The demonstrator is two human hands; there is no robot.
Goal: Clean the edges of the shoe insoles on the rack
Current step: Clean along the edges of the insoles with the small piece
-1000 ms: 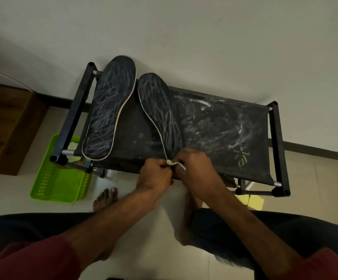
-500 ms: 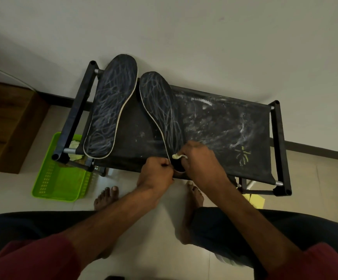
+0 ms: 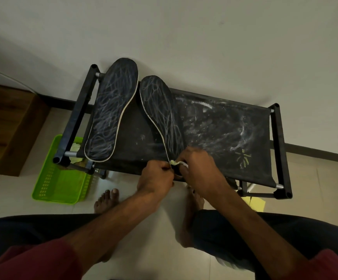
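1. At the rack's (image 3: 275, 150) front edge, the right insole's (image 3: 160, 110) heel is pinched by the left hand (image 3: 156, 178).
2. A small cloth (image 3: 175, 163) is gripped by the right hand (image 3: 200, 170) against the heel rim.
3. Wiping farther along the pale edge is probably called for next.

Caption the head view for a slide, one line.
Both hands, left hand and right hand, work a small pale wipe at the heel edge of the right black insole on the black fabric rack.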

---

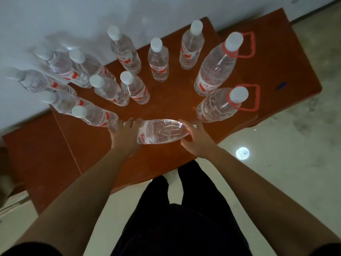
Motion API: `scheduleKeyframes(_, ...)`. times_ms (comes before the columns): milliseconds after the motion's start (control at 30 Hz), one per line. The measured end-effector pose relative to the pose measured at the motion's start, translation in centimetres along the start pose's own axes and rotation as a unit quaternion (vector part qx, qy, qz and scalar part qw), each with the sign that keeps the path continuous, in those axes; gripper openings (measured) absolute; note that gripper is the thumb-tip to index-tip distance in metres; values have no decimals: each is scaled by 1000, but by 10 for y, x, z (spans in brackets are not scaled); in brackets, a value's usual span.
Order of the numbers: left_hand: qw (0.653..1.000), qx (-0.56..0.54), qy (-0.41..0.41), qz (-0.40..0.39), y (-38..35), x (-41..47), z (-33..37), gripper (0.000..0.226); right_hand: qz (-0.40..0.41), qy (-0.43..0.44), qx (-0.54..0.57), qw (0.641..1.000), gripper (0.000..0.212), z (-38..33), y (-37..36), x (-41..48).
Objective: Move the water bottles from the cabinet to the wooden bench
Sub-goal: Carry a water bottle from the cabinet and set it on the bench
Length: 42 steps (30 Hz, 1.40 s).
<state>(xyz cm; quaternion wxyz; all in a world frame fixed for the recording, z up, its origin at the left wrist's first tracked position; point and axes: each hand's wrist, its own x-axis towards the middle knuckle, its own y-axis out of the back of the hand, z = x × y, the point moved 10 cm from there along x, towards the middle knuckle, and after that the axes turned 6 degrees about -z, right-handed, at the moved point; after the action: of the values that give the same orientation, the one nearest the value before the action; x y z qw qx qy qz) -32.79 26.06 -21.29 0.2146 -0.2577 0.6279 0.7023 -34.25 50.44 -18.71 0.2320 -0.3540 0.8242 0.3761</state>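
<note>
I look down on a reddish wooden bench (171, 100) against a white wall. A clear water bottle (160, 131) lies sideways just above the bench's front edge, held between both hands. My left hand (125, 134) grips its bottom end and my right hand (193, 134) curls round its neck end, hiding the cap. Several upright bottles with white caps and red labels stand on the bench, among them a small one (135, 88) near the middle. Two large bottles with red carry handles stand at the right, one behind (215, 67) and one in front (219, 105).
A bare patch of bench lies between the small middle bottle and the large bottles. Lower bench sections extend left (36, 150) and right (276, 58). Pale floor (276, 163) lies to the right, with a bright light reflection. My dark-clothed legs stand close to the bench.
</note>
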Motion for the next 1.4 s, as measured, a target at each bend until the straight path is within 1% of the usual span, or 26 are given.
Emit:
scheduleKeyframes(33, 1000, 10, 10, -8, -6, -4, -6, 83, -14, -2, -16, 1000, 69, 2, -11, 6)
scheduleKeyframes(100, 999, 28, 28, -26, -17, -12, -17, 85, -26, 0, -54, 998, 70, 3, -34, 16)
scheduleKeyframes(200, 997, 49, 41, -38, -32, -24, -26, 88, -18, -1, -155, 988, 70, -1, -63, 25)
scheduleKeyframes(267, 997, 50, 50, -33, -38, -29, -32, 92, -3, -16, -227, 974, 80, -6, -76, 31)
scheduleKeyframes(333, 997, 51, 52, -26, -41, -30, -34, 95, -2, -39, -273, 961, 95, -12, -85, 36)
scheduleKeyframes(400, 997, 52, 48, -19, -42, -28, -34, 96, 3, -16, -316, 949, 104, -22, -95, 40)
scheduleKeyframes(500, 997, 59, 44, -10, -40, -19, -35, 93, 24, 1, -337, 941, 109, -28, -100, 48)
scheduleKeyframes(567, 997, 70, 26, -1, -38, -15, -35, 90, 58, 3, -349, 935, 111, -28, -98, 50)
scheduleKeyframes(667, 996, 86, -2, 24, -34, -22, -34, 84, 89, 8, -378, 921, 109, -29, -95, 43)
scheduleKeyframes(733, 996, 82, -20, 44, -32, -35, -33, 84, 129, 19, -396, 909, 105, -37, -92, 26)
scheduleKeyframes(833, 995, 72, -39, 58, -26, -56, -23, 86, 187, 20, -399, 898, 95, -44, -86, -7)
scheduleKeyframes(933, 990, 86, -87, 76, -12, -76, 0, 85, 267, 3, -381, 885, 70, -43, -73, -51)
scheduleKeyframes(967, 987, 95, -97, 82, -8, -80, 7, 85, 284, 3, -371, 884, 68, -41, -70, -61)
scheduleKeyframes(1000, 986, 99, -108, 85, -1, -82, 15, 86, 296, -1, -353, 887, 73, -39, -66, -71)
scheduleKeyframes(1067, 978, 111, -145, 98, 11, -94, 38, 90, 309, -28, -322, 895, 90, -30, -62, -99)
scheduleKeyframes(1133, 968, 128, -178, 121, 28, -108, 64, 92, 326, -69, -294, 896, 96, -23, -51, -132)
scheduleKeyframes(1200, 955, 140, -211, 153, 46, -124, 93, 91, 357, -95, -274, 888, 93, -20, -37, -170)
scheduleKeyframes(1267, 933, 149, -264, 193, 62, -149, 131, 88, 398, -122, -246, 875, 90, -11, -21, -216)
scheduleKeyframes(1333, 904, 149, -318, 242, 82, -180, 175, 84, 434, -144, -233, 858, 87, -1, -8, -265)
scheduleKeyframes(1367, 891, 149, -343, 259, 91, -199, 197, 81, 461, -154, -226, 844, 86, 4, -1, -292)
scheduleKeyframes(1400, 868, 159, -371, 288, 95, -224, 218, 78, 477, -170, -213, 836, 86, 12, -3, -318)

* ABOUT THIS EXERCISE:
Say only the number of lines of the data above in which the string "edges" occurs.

* EXERCISE RESPONSE:
2